_EXERCISE PROMPT_
Beginning with the first line of the data below, reproduce every line unchanged, ending with the line that holds "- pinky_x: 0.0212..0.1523".

---

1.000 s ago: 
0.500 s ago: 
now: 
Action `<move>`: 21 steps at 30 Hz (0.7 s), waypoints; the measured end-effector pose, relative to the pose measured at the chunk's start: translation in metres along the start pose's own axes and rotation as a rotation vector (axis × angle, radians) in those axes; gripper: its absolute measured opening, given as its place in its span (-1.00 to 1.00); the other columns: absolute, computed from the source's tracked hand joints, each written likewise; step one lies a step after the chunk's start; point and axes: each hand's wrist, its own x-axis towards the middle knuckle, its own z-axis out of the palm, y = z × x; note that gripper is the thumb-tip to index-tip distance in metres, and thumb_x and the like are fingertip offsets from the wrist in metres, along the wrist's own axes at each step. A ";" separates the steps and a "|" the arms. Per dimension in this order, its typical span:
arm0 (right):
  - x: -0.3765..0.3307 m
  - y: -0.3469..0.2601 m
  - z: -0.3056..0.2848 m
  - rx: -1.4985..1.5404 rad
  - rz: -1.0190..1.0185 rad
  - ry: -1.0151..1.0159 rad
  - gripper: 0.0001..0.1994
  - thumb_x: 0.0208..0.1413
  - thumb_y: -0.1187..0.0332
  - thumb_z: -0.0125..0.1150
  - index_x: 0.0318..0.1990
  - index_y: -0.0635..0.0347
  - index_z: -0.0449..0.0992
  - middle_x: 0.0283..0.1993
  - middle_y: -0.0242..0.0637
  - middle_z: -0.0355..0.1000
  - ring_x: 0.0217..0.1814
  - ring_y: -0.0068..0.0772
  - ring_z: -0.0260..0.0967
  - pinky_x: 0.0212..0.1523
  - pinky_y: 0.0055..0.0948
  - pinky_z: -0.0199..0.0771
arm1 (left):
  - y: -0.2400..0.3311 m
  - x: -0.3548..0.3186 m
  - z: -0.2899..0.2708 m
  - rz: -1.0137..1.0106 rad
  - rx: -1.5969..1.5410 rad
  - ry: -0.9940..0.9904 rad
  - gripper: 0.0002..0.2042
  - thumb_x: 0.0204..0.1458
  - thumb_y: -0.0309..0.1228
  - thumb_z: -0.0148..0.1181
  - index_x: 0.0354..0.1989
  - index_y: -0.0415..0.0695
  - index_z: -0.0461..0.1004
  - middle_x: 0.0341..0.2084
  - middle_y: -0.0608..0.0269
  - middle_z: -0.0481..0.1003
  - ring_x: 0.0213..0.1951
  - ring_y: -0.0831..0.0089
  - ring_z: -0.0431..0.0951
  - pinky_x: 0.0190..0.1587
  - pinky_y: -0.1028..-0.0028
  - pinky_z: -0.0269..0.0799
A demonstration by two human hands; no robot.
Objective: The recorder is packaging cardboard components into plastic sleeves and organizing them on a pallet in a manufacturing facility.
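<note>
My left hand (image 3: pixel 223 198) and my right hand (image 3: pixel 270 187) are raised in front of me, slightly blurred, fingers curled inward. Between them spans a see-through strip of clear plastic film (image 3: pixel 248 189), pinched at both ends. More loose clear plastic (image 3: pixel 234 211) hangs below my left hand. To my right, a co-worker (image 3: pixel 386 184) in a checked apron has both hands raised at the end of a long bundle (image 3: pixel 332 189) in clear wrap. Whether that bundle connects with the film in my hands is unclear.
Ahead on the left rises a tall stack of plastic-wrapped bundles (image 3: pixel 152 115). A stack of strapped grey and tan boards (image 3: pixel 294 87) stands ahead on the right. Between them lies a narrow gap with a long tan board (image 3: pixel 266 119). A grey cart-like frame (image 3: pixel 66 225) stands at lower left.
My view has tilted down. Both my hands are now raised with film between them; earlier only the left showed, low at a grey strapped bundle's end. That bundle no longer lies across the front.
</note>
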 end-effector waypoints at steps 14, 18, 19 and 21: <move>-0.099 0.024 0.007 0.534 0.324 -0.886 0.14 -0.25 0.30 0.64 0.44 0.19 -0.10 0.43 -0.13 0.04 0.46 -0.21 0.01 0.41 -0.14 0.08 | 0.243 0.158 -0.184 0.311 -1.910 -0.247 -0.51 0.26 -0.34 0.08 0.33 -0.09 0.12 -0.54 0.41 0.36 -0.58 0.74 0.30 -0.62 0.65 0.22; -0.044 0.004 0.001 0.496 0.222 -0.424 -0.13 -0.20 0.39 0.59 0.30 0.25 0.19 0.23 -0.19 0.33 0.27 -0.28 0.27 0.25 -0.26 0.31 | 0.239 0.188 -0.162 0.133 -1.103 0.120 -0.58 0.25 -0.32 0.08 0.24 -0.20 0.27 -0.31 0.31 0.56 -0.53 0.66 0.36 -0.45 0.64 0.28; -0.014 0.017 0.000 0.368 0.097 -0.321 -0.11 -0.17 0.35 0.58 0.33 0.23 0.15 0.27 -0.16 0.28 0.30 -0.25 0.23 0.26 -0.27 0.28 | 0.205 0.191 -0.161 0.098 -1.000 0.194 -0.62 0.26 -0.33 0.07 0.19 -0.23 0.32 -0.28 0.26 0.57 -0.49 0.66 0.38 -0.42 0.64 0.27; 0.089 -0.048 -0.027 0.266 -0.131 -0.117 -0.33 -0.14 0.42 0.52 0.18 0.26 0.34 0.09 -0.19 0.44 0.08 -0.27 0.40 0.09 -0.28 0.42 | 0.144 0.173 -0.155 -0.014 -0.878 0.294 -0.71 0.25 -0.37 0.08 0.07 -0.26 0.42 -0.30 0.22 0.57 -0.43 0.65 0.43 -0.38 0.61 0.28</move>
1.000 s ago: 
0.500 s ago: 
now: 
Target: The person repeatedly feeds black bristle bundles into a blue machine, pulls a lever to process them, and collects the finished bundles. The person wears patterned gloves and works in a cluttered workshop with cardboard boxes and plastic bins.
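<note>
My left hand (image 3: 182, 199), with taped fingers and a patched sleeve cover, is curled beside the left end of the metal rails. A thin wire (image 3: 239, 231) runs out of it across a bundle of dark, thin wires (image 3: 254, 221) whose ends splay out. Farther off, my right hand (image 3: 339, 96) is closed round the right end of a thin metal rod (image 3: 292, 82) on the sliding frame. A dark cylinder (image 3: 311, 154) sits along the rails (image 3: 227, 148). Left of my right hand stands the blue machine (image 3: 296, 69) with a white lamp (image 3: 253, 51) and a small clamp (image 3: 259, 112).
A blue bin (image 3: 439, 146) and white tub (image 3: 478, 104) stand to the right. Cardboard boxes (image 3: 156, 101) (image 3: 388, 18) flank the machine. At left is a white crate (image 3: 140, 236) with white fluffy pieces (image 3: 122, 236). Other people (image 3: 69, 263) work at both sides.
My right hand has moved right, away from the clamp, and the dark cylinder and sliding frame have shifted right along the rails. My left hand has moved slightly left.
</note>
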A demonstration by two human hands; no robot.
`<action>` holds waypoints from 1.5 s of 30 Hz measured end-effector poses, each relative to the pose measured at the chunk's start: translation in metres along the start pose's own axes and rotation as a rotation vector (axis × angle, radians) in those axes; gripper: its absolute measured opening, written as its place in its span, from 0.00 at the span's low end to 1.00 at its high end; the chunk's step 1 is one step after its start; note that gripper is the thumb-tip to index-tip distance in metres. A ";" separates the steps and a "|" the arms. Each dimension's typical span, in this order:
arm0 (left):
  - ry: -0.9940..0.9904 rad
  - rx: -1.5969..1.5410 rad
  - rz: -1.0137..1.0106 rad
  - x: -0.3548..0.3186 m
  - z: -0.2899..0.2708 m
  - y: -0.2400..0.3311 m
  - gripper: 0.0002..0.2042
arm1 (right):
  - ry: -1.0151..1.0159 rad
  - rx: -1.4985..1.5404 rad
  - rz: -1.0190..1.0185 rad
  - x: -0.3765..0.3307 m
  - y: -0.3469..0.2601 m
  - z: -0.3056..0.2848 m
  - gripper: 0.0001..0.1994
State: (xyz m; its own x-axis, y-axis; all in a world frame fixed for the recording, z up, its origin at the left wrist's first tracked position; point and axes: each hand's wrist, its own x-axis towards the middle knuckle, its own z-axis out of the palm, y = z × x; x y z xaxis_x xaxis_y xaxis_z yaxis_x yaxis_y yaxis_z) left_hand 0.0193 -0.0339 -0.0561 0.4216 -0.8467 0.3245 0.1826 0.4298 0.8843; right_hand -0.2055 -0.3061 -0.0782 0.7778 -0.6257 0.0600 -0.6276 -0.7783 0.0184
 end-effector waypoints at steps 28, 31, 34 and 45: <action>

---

_OUTPUT BELOW_
1.000 s ago: 
0.500 s ago: 
now: 
Action `<move>`: 21 steps at 30 Hz (0.7 s), waypoints; the measured end-effector pose, relative to the pose measured at the chunk's start: translation in metres along the start pose's own axes and rotation as a rotation vector (axis × angle, radians) in those axes; gripper: its absolute measured opening, given as its place in its span (-1.00 to 1.00); the other columns: absolute, computed from the source's tracked hand joints, each written likewise; step one lies a step after the chunk's start; point and axes: each hand's wrist, its own x-axis towards the middle knuckle, its own z-axis out of the palm, y = z × x; note that gripper is the thumb-tip to index-tip distance in metres, and thumb_x and the like are fingertip offsets from the wrist in metres, along the wrist's own axes at each step. A ";" separates the steps and a "|" the arms. Per dimension in this order, its typical span:
arm0 (right):
  - x: -0.3765..0.3307 m
  - y: -0.3469..0.2601 m
  - z: -0.3056..0.2848 m
  - rx: -1.4985..1.5404 rad
  - rz: -1.0190..1.0185 rad
  - ry: -1.0151..1.0159 rad
  - gripper: 0.0001..0.1994
  - thumb_x: 0.0208..0.1413
  - thumb_y: -0.1187..0.0332
  - thumb_z: -0.0125..0.1150
  - index_x: 0.0318..0.1990
  - index_y: -0.0635..0.0347
  - index_z: -0.0449..0.0992
  - middle_x: 0.0283..0.1993
  - middle_y: -0.0242..0.0637
  - middle_z: -0.0355..0.1000
  - ring_x: 0.0217..0.1814
  - ring_y: -0.0068..0.0772
  - ring_z: -0.0260..0.0967
  - pinky_x: 0.0212..0.1523

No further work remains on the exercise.